Teresa Caldeira, en “City of Walls”, se enfoca en cómo la violencia estructural y la inseguridad afectan a las ciudades del sur global, particularmente en América Latina. Caldeira argumenta que los desplazamientos urbanos no solo ocurren debido a políticas de desarrollo, sino también como resultado de la violencia cotidiana que enfrentan las comunidades más marginadas. En ciudades como São Paulo, la falta de acceso a seguridad y servicios básicos expulsa a las personas de sus hogares, obligándolas a migrar a áreas aún más periféricas, donde la precariedad y el riesgo son mayores. La violencia, en este sentido, no es solo física, sino también institucional, ya que las políticas públicas a menudo perpetúan la exclusión y la segregación.
Otro factor crítico que contribuye al desplazamiento en el sur global es el cambio climático. Davis y Caldeira coinciden en que los efectos del cambio climático, como el aumento del nivel del mar, las sequías prolongadas y las inundaciones recurrentes, están afectando gravemente a las poblaciones urbanas, especialmente en zonas costeras y regiones propensas a desastres naturales. En ciudades como Dhaka y Lagos, miles de personas han sido desplazadas debido a la vulnerabilidad climática, lo que exacerba las condiciones de pobreza y precariedad en los asentamientos informales. Estos desplazamientos ambientales a menudo carecen de respuesta adecuada por parte de los gobiernos locales, lo que agrava aún más la situación de los afectados.
Además de las causas físicas del desplazamiento, tanto Davis como Caldeira subrayan el papel de las políticas económicas globales en la creación de estos flujos migratorios. El neoliberalismo y la financiarización de las ciudades han promovido un modelo de urbanización que prioriza el capital sobre los derechos de los ciudadanos. Las poblaciones más pobres se ven desplazadas para hacer lugar a proyectos de inversión extranjera directa, como en el caso de grandes desarrollos inmobiliarios, centros comerciales y proyectos turísticos. Esta reconfiguración del espacio urbano a favor del capital ha intensificado la marginalización y precariedad en las ciudades del sur global.
La respuesta de los gobiernos a estos desplazamientos forzados ha sido, en muchos casos, insuficiente o inexistente. Mientras que algunos estados adoptan políticas de reasentamiento que no logran abordar las necesidades de las personas desplazadas, otros simplemente ignoran el problema, permitiendo que las comunidades afectadas se desplacen a nuevos asentamientos informales, perpetuando un ciclo de exclusión.
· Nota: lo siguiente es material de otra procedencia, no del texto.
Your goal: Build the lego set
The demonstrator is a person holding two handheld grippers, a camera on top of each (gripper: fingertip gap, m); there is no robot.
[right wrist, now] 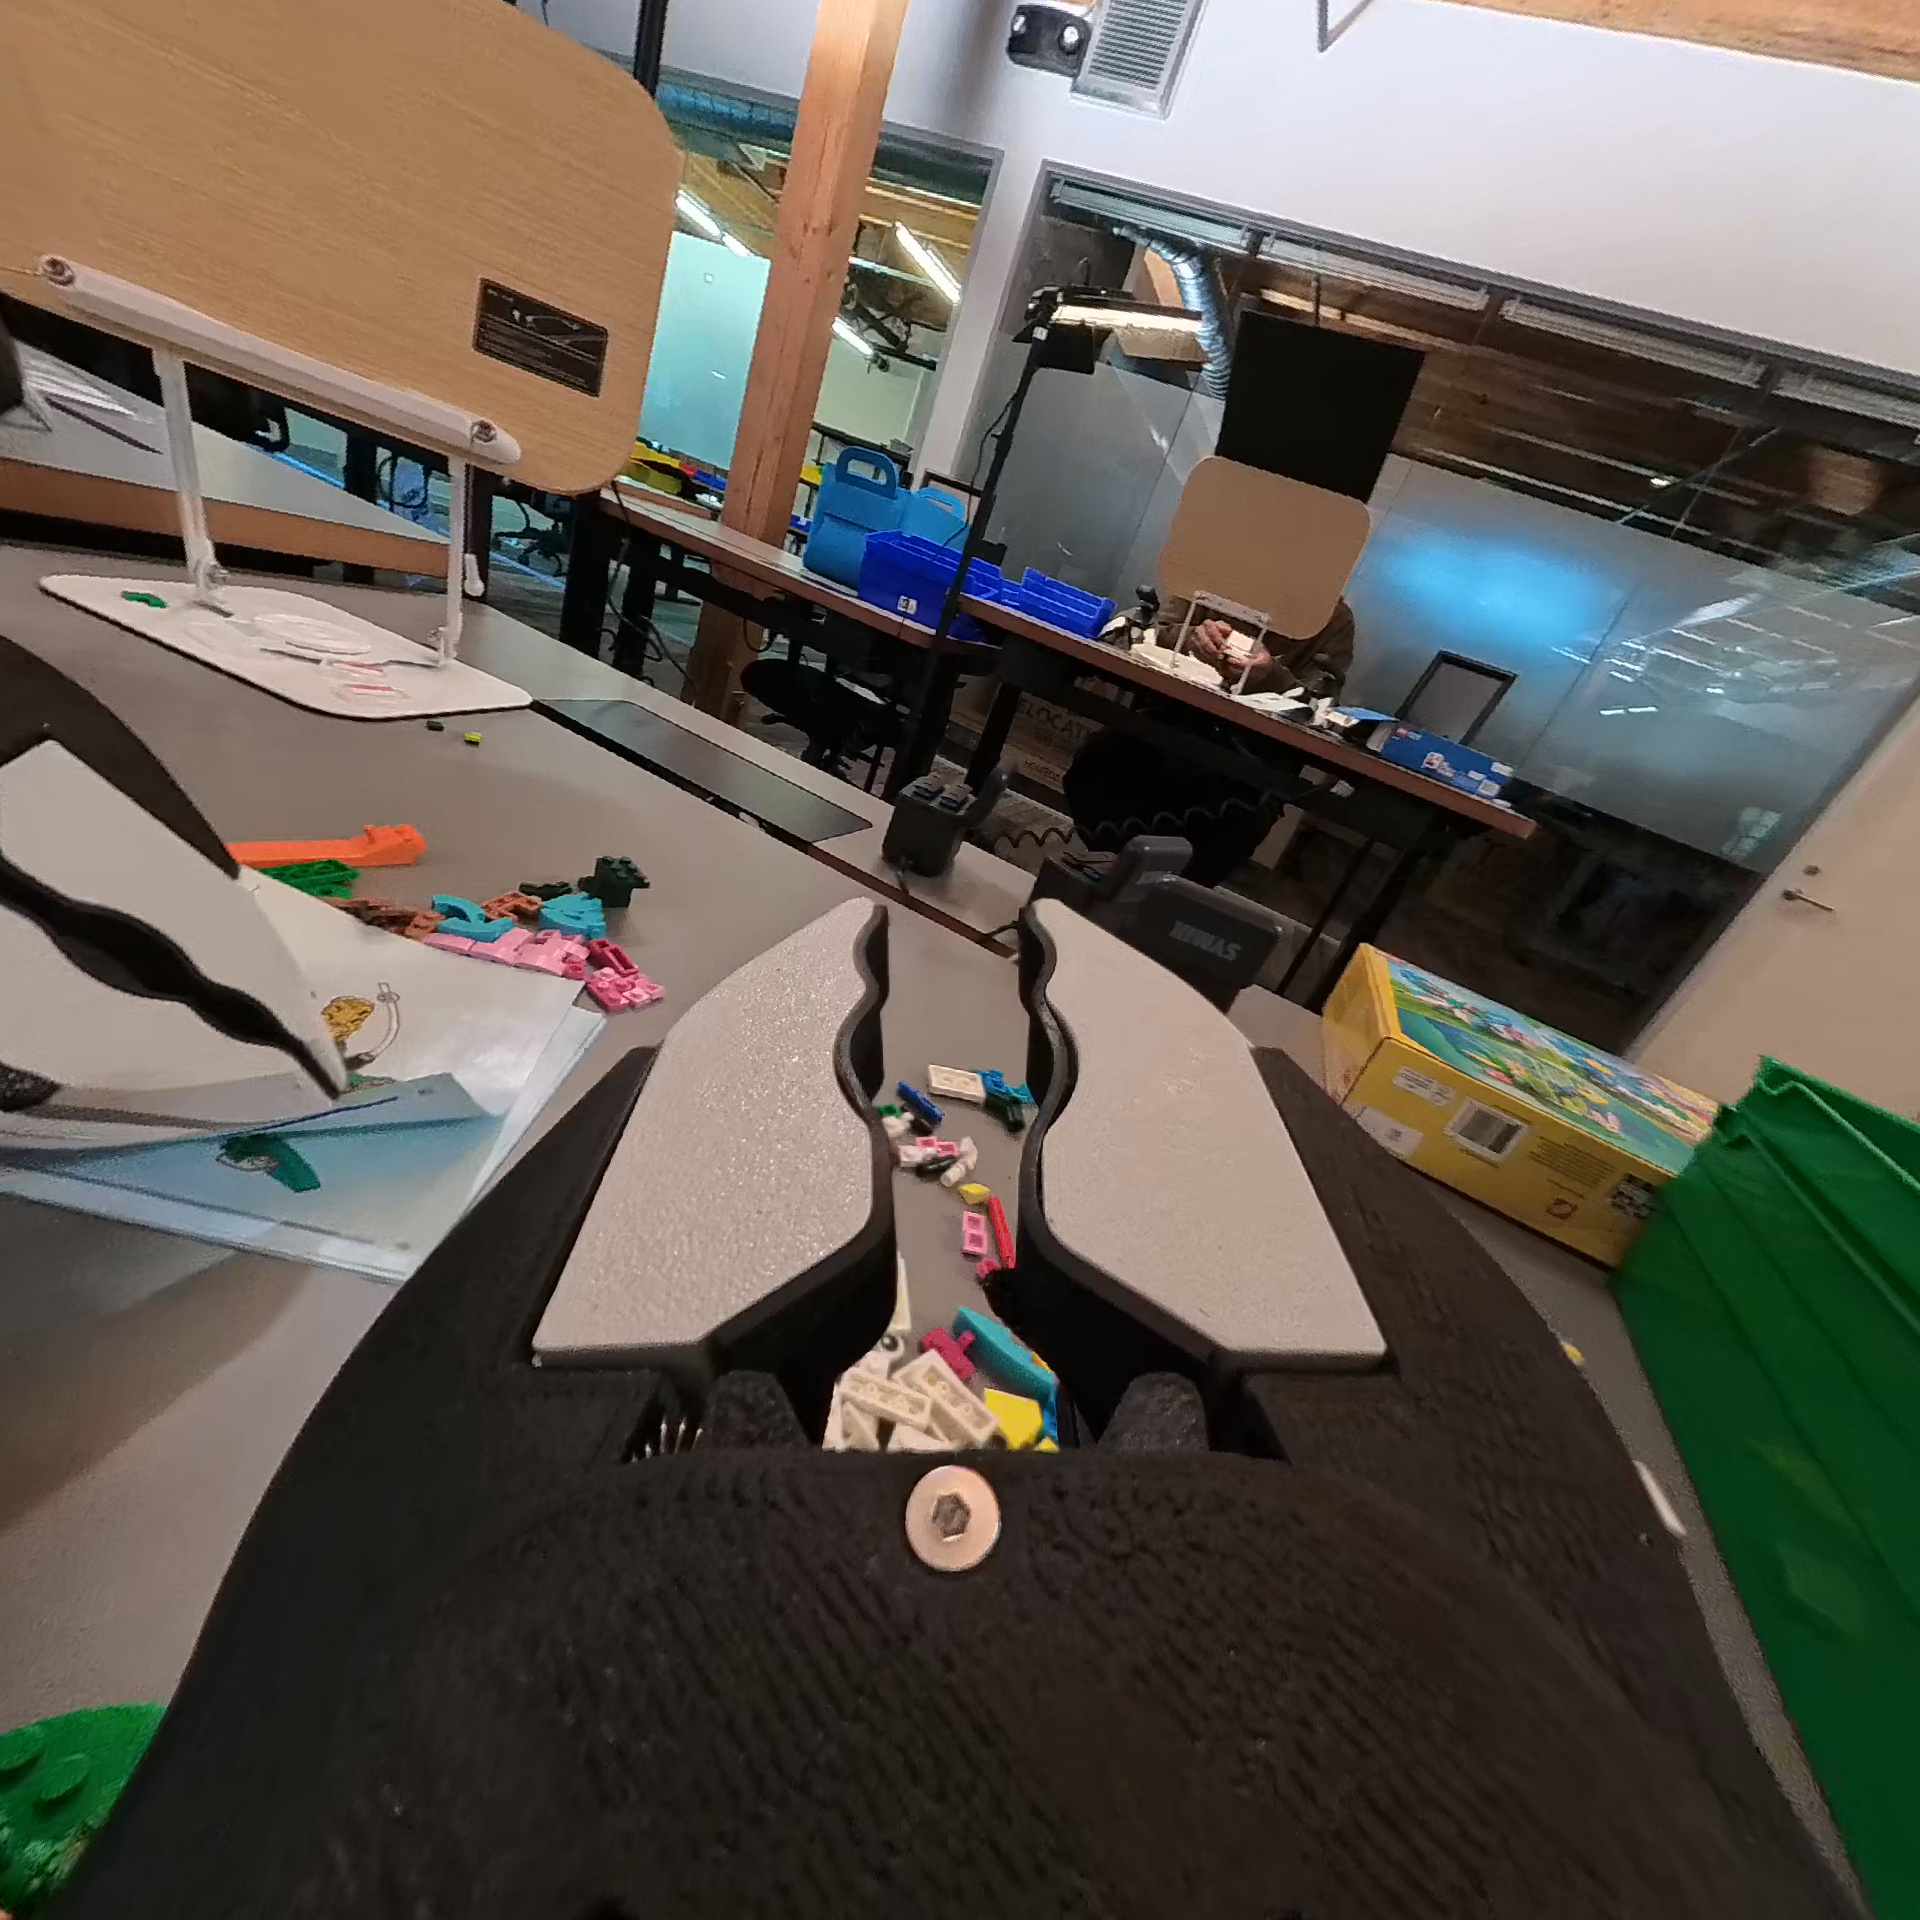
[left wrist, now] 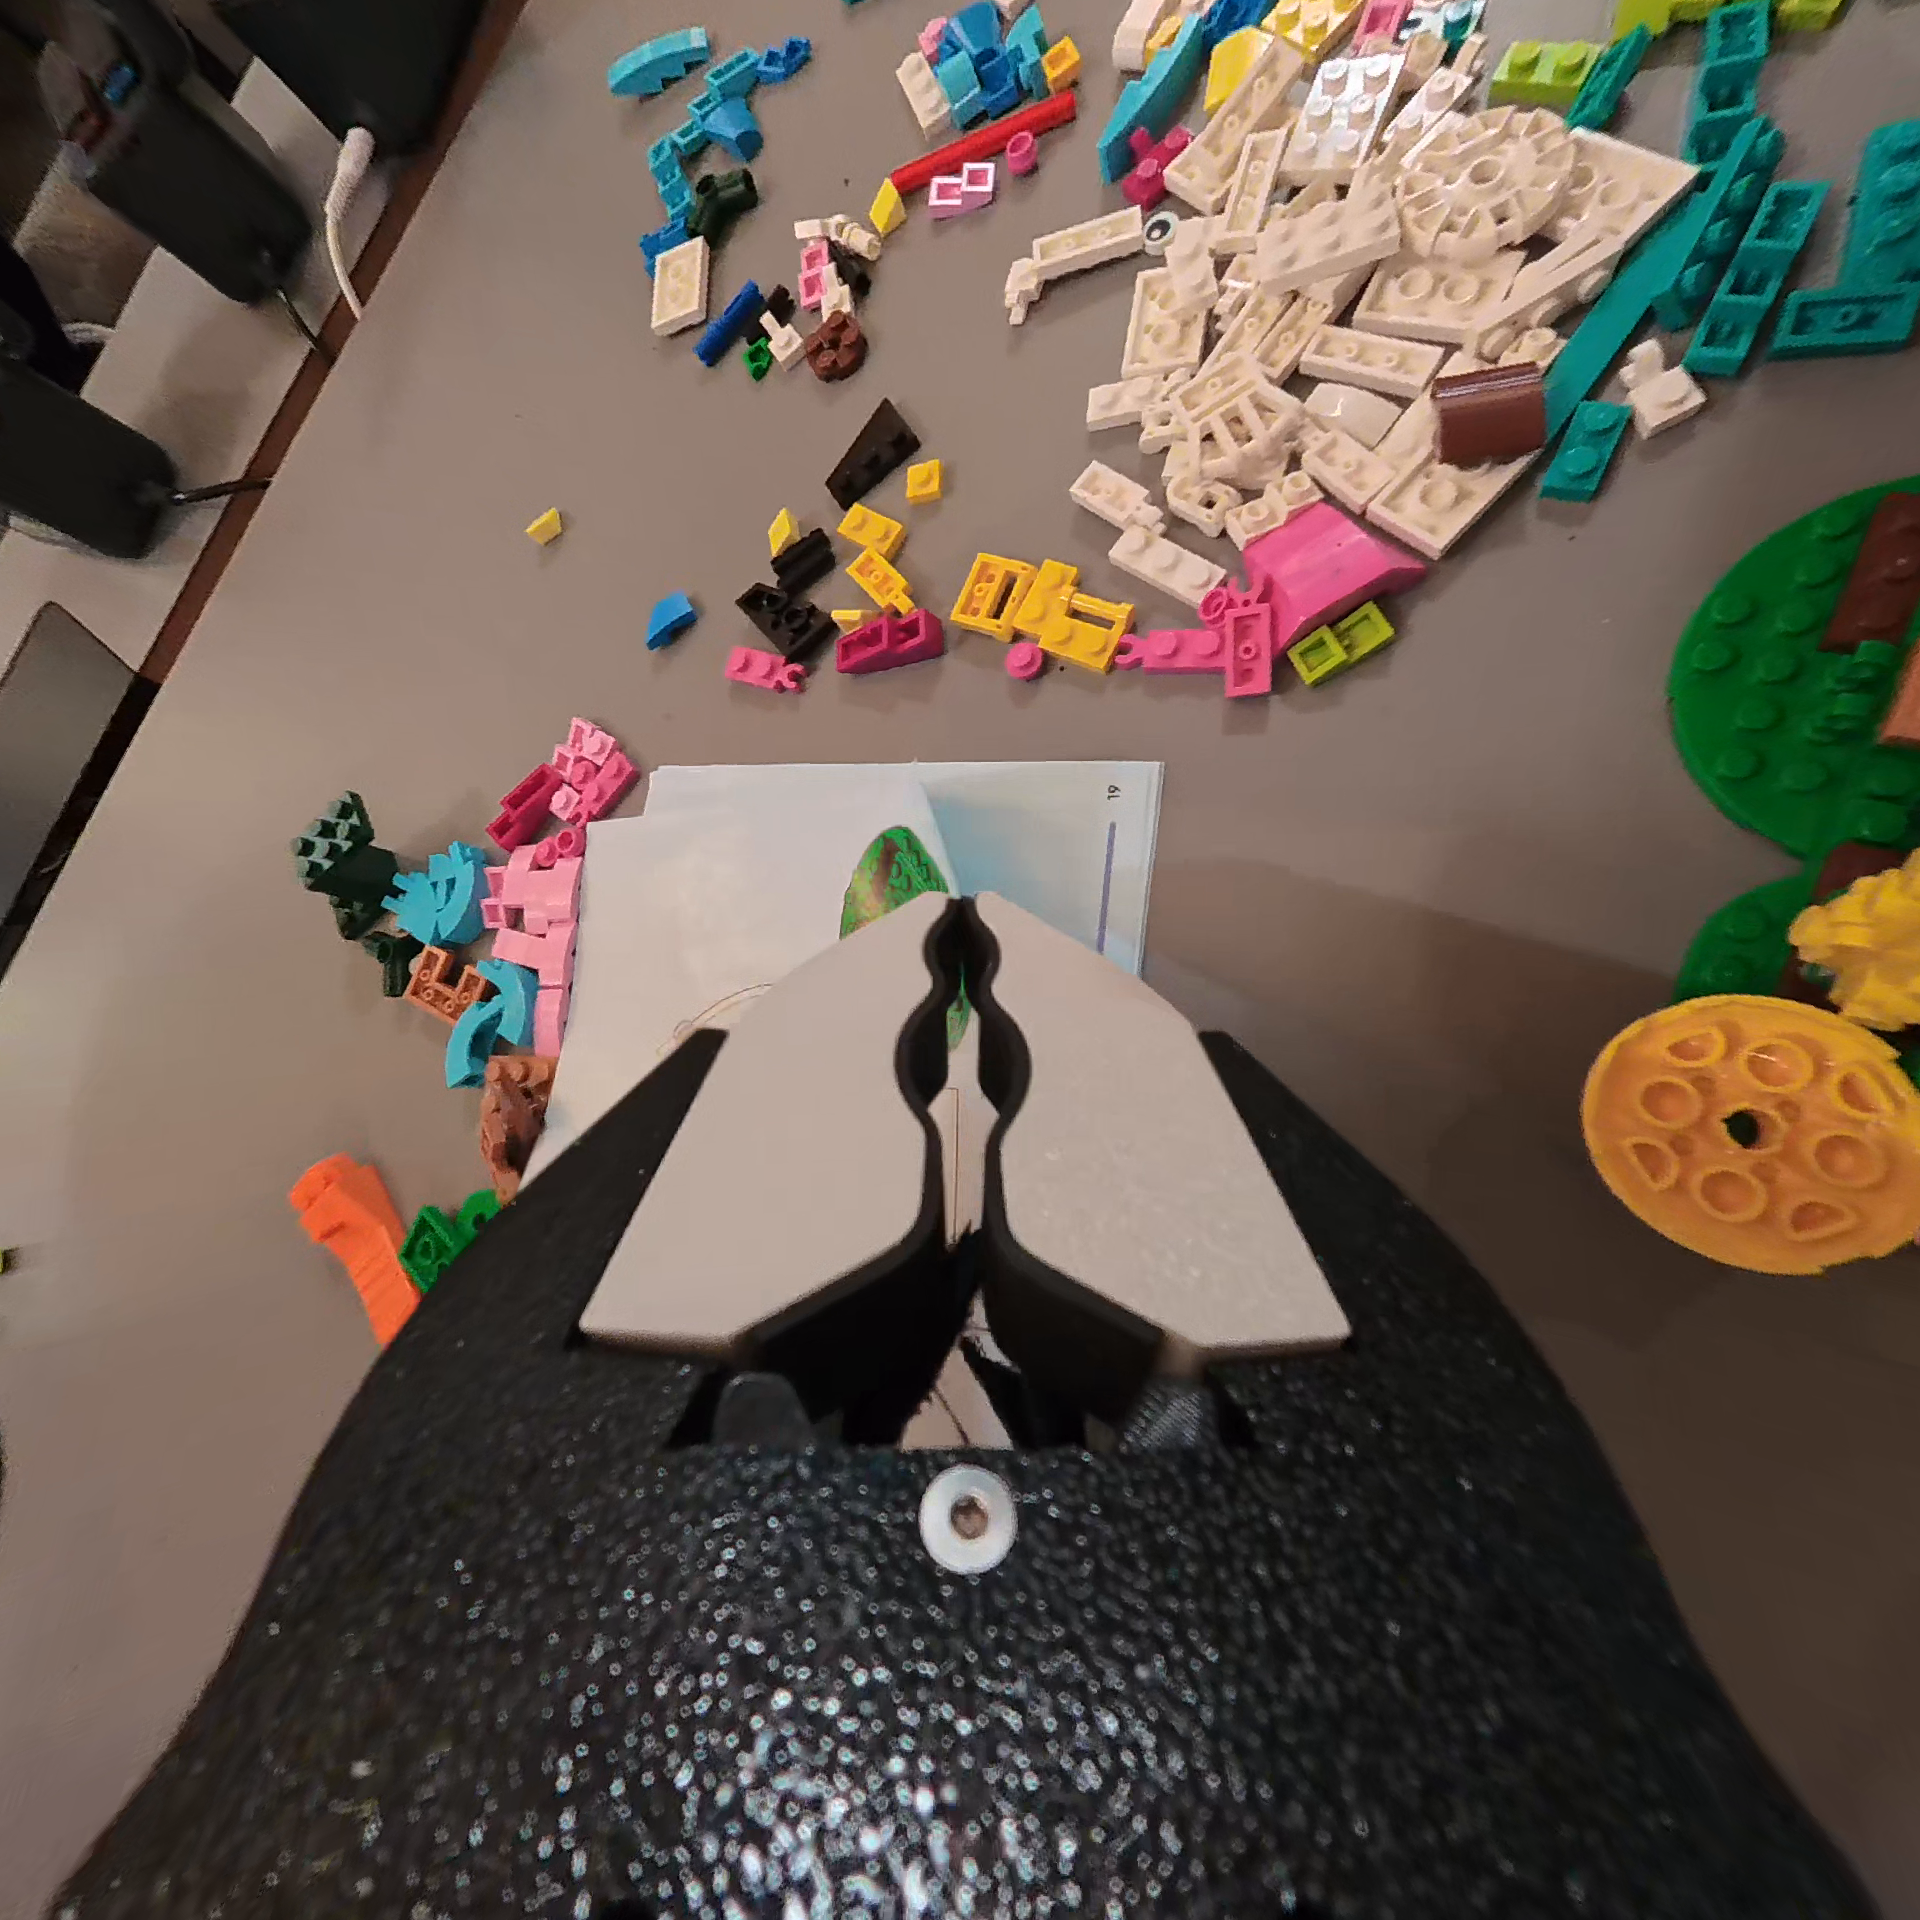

Davis y Caldeira destacan la importancia de desarrollar políticas más inclusivas y centradas en las personas, que tomen en cuenta los derechos de los desplazados y busquen soluciones duraderas.
En resumen, el desplazamiento forzado en el sur global es el resultado de una compleja interacción entre políticas de desarrollo urbano, violencia estructural y cambio climático. Autores como Mike Davis y Teresa Caldeira han mostrado cómo estos procesos están intrínsecamente vinculados a las dinámicas económicas globales y locales, y cómo afectan principalmente a las poblaciones más vulnerables. La creciente precariedad de las ciudades del sur global requiere un enfoque más inclusivo y equitativo para enfrentar los desafíos del desplazamiento y la violencia urbana.